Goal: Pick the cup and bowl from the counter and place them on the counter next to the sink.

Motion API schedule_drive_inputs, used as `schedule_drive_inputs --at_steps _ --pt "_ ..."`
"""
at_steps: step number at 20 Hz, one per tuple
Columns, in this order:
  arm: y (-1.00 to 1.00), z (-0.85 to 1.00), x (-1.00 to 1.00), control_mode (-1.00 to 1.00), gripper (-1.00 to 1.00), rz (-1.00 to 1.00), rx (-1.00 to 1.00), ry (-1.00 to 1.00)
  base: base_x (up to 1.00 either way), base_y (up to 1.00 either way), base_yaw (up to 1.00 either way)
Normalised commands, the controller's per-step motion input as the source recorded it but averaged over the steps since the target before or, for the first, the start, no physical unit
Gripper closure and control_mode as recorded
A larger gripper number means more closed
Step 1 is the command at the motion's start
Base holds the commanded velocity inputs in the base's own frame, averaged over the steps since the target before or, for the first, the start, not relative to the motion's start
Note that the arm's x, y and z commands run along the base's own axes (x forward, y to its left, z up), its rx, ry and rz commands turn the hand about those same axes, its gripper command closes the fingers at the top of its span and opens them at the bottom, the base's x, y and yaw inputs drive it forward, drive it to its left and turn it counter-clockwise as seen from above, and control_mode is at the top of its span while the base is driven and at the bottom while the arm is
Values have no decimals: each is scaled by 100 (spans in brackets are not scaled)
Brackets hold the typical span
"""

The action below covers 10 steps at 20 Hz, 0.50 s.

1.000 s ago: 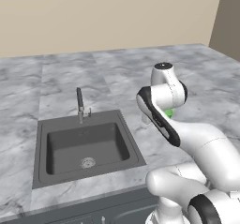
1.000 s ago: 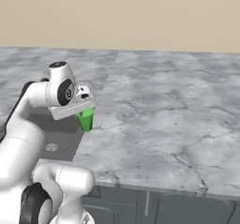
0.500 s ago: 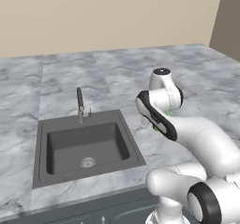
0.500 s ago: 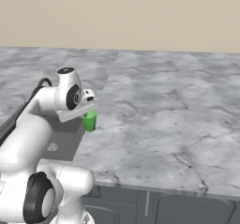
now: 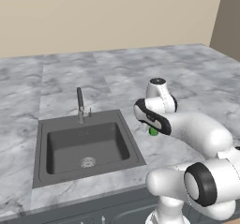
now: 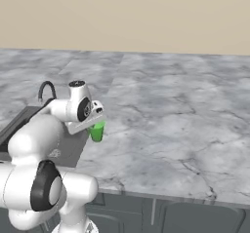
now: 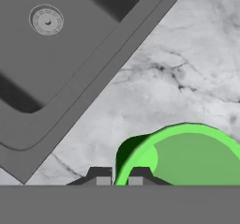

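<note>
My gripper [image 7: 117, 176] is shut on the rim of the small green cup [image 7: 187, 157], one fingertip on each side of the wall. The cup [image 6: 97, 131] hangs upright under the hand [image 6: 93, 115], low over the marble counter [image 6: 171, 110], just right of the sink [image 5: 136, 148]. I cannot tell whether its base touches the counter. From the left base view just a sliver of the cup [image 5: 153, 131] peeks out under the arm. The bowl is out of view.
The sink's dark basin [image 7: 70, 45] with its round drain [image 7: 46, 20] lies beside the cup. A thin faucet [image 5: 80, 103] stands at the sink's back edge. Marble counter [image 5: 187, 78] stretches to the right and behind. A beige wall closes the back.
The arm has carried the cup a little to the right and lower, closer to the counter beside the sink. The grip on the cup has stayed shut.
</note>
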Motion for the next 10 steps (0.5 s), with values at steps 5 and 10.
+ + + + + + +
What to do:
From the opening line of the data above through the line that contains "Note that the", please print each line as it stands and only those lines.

Written response:
Goal: Pick the cup and bowl from the counter and place them on the counter next to the sink.

Motion API schedule_drive_inputs, used as `schedule_drive_inputs --at_steps _ --pt "_ ..."`
"""
at_steps: step number at 20 Hz, one per tuple
Columns, in this order:
  arm: y (-1.00 to 1.00), z (-0.85 to 1.00), x (-1.00 to 1.00), control_mode (-1.00 to 1.00), gripper (-1.00 to 1.00), rz (-1.00 to 1.00), rx (-1.00 to 1.00), ry (-1.00 to 1.00)
  base: base_x (up to 1.00 either way), base_y (up to 1.00 either way), base_yaw (up to 1.00 either way)
Normalised commands, the controller's per-step motion input as the source recorded it but averaged over the steps since the target before or, for the first, the start, no physical unit
Gripper closure and control_mode as recorded
A larger gripper number means more closed
Step 1 is the command at the motion's start
Base holds the commanded velocity inputs in the base's own frame, averaged over the steps since the target before or, for the first, the start, not relative to the motion's start
Note that the arm's x, y and z commands run along the base's own axes (x forward, y to its left, z up), its rx, ry and rz commands turn the hand about those same axes, its gripper command closes the fingers at the top of its span and opens them at the bottom, the base's x, y and yaw inputs drive it forward, drive it to its left and turn it counter-clockwise as seen from above, and control_mode is at the top of its span while the base is driven and at the bottom while the arm is

That completes the output.